Your task:
Nothing but the pictures should be dropped; repeat the rest of the data below exactly.

╭──

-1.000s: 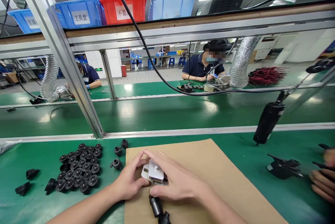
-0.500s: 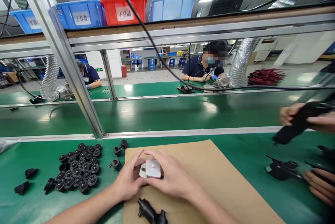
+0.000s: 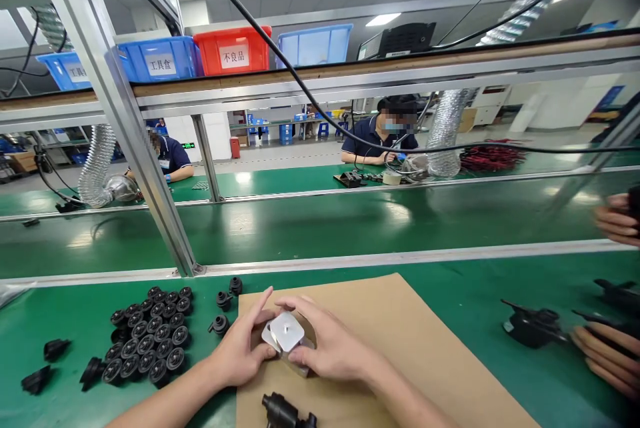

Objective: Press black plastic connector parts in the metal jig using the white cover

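Note:
A pale metal piece (image 3: 287, 331) with rounded square plates and a small central pin is between my two hands, above a brown cardboard sheet (image 3: 380, 348). My left hand (image 3: 243, 346) curves round its left side, thumb against the lower edge and index finger pointing up. My right hand (image 3: 325, 343) grips it from the right, thumb on the lower corner and fingers over the back. A black plastic fitting (image 3: 286, 411) lies on the cardboard below my hands, partly cut off by the frame.
Several round black parts (image 3: 146, 345) are grouped at left on the green bench (image 3: 200, 408). Smaller black fittings (image 3: 219, 325) lie near the cardboard. Another person's hands (image 3: 607, 355) and black parts (image 3: 534, 325) are at right. A metal post (image 3: 135, 141) rises at left; people sit opposite.
The metal piece has turned between my hands and its plates now sit at a slant. The other person's upper hands and black object have moved right, nearly out of view. The view has tilted up slightly.

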The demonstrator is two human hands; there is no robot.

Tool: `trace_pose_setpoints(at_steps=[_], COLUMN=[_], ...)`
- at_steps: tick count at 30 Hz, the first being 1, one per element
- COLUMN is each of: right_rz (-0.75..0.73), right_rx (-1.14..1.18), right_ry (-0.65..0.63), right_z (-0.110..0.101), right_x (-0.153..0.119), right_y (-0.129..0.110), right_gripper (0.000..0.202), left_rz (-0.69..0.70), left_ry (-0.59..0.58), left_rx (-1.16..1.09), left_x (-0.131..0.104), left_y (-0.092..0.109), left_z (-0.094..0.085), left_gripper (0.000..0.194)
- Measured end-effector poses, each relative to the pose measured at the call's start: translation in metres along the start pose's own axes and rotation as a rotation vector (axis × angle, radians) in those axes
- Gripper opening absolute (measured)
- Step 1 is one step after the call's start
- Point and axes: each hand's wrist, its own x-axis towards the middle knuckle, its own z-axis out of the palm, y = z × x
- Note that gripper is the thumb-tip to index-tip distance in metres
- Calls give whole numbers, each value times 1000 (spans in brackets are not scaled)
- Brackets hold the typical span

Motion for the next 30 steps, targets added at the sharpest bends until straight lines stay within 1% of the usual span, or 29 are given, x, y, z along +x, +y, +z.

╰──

Output below:
-1.000s: 
-0.500s: 
+0.000s: 

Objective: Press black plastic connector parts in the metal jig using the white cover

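Note:
A pale metal piece (image 3: 287, 331) with rounded square plates and a small central pin is between my two hands, above a brown cardboard sheet (image 3: 380, 348). My left hand (image 3: 243, 346) curves round its left side, thumb against the lower edge and index finger pointing up. My right hand (image 3: 325, 343) grips it from the right, thumb on the lower corner and fingers over the back. A black plastic fitting (image 3: 286, 411) lies on the cardboard below my hands, partly cut off by the frame.
Several round black parts (image 3: 146, 345) are grouped at left on the green bench (image 3: 200, 408). Smaller black fittings (image 3: 219, 325) lie near the cardboard. Another person's hands (image 3: 607, 355) and black parts (image 3: 534, 325) are at right. A metal post (image 3: 135, 141) rises at left; people sit opposite.
The metal piece has turned between my hands and its plates now sit at a slant. The other person's upper hands and black object have moved right, nearly out of view. The view has tilted up slightly.
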
The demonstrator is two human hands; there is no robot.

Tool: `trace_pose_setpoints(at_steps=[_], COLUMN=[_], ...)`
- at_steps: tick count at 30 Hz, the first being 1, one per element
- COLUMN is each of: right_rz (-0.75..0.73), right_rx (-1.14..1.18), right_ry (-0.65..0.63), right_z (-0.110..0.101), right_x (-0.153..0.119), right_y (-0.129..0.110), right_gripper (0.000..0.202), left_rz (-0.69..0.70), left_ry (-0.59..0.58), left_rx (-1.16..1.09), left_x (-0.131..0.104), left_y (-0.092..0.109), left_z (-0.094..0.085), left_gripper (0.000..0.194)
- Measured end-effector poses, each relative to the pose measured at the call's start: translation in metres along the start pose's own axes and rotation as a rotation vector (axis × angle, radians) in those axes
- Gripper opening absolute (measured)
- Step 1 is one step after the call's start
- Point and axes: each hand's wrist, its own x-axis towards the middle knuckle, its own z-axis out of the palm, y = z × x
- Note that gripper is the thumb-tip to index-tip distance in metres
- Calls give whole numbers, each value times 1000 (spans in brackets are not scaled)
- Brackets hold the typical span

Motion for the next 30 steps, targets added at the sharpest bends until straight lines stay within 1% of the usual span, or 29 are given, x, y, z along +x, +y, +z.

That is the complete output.